HomeServices of America, one of the defendants in the case, had submitted a motion for summary judgment on July 14. Attorneys for the plaintiffs filed documents in response to the motion on Nov. 16, citing comments made by Allan Dalton, a senior vice president at Berkshire Hathaway HomeServices. Dalton had appeared on a Tom Ferry podcast and promoted questionable commissions negotiation tactics; the video was introduced during the Sitzer/Burnett trial and created a stir due to its vulgar language directed at a client.
The plaintiffs also cited training videos pushing for high commission rates as well as agent requirements to join MLS PIN as examples of HomeServices' alleged involvement in maintaining high commission rates.

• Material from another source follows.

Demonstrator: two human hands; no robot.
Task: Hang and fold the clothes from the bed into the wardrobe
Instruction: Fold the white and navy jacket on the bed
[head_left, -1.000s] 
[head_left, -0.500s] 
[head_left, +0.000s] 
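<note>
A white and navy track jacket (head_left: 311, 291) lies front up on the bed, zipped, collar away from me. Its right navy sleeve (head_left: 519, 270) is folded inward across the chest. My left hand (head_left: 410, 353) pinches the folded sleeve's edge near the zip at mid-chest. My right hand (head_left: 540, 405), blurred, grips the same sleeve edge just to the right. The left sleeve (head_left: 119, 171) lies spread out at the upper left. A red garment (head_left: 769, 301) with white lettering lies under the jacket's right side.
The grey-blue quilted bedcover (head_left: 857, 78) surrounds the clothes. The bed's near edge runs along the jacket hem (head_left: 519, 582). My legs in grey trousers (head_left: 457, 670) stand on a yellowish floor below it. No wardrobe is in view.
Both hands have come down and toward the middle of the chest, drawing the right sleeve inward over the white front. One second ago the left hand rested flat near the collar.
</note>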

Judge Patti Saris did not immediately rule on the motion for a summary judgment and has not set a date for a jury trial. HomeServices and Keller Williams are the remaining defendants in the case after MLS PIN, along with brokerage companies Anywhere and RE/MAX, reached settlement agreements. The agreements are not expected to be finalized until next year.
Keller Williams, NAR, HomeServices of America hire top appellate attorneys
With a high-stakes appeal to the nearly $1.8 billion Sitzer/Burnett verdict looming, the defendants have expanded their legal teams.

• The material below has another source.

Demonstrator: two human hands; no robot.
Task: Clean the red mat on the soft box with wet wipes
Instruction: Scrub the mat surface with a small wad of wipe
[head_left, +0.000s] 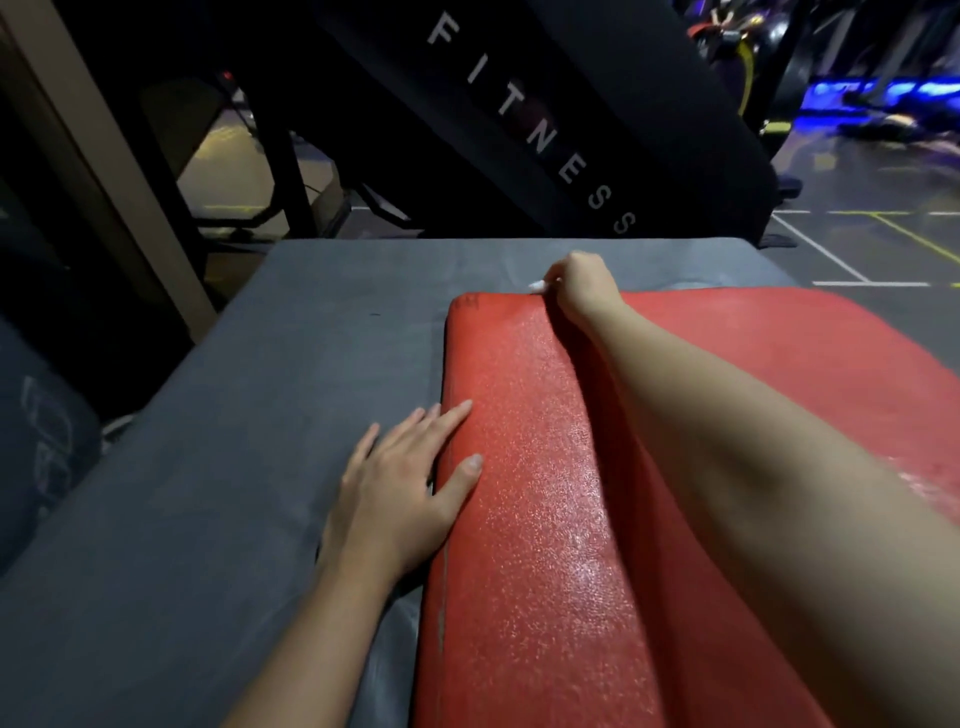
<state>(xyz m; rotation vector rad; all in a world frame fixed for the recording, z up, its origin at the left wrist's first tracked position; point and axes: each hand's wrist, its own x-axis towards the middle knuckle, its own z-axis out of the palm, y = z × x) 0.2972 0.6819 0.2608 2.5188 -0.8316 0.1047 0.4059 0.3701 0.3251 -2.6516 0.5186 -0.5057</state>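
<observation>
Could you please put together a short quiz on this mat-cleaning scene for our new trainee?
1. True or false: the left hand lies flat, palm on the grey soft box, fingertips on the left edge of the red mat.
2. Where is the right hand? A) at the mat's far edge; B) at the mat's near left corner; C) down on the floor.
3. Fill in: the white thing that the right hand holds is a ____.
Key: 1 true; 2 A; 3 wet wipe.
</observation>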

Keller Williams brought former U.S. Solicitor General Paul D. Clement on board. Clement has argued more than 100 cases before the Supreme Court and his "extensive experience representing clients across diverse, high-profile cases of national significance" is well-matched for this case, said KW spokesperson Darryl Frost.

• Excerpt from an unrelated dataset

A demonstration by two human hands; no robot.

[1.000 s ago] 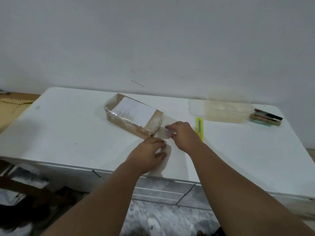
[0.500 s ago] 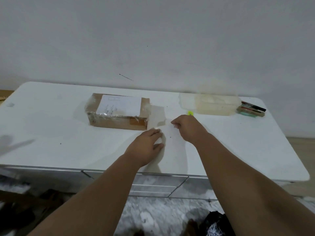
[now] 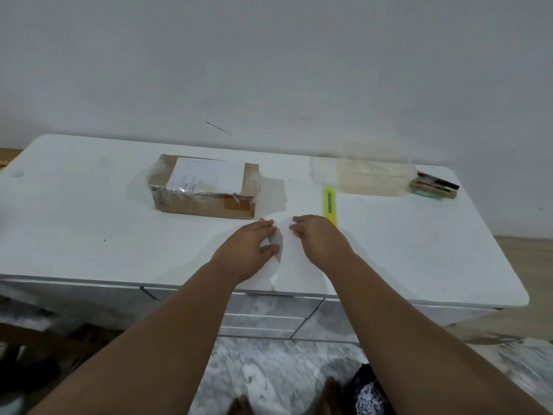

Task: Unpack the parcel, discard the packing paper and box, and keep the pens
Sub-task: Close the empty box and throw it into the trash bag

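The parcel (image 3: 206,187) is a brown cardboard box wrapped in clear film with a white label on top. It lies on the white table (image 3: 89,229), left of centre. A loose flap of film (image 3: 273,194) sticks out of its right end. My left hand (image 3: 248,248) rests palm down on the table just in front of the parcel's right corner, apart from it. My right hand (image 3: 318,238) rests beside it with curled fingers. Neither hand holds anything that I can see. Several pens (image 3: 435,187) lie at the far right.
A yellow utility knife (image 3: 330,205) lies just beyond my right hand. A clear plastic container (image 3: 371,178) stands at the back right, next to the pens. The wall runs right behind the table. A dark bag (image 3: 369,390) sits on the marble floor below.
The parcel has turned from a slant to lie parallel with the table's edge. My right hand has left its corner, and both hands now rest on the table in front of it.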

"The verdict here raises serious legal issues and poses a threat to a wide range of business by converting practices enshrined into state law into per se antitrust violations," Clement said.
Hearing scheduled for Anywhere, RE/MAX settlements
Judge Stephen Bough will hear a motion for preliminary approval of settlements in the Sitzer/Burnett case later this month.
In September, ahead of the trial, Anywhere and RE/MAX both agreed to monetary settlements and policy changes related to buyer agent compensation. Anywhere agreed to pay $82.5 million in damages and RE/MAX settled for $55 million in damages.
The hearing is scheduled for 9 a.m. Central Time on Monday, Nov. 20.
Expanded Leeder commissions case names multiple brokerages
Another antitrust case was filed late last week following the verdict in Sitzer/Burnett.
Attorneys for Leeder/Batton filed a complaint in U.S. District Court in Northern Illinois on Nov. 2 naming Compass, eXp, Redfin, Weichert Realtors, United Real Estate Group, Howard Hanna and Douglas Elliman as defendants. The claims are similar to those made in the Sitzer/Burnett and Moehrl cases, but in this case the plaintiffs are buyers, rather than sellers, who say they have overpaid.
The plaintiff may sound familiar: The Leeder case was originally filed in 2021 and named NAR, HomeServices of America, Anywhere, Keller Williams and RE/MAX as defendants. The case was dismissed in May 2022, but an amended complaint was filed. In dismissing the original case, the court ruled that homebuyers were "indirect purchasers" of commission fees, so antitrust law wouldn't apply.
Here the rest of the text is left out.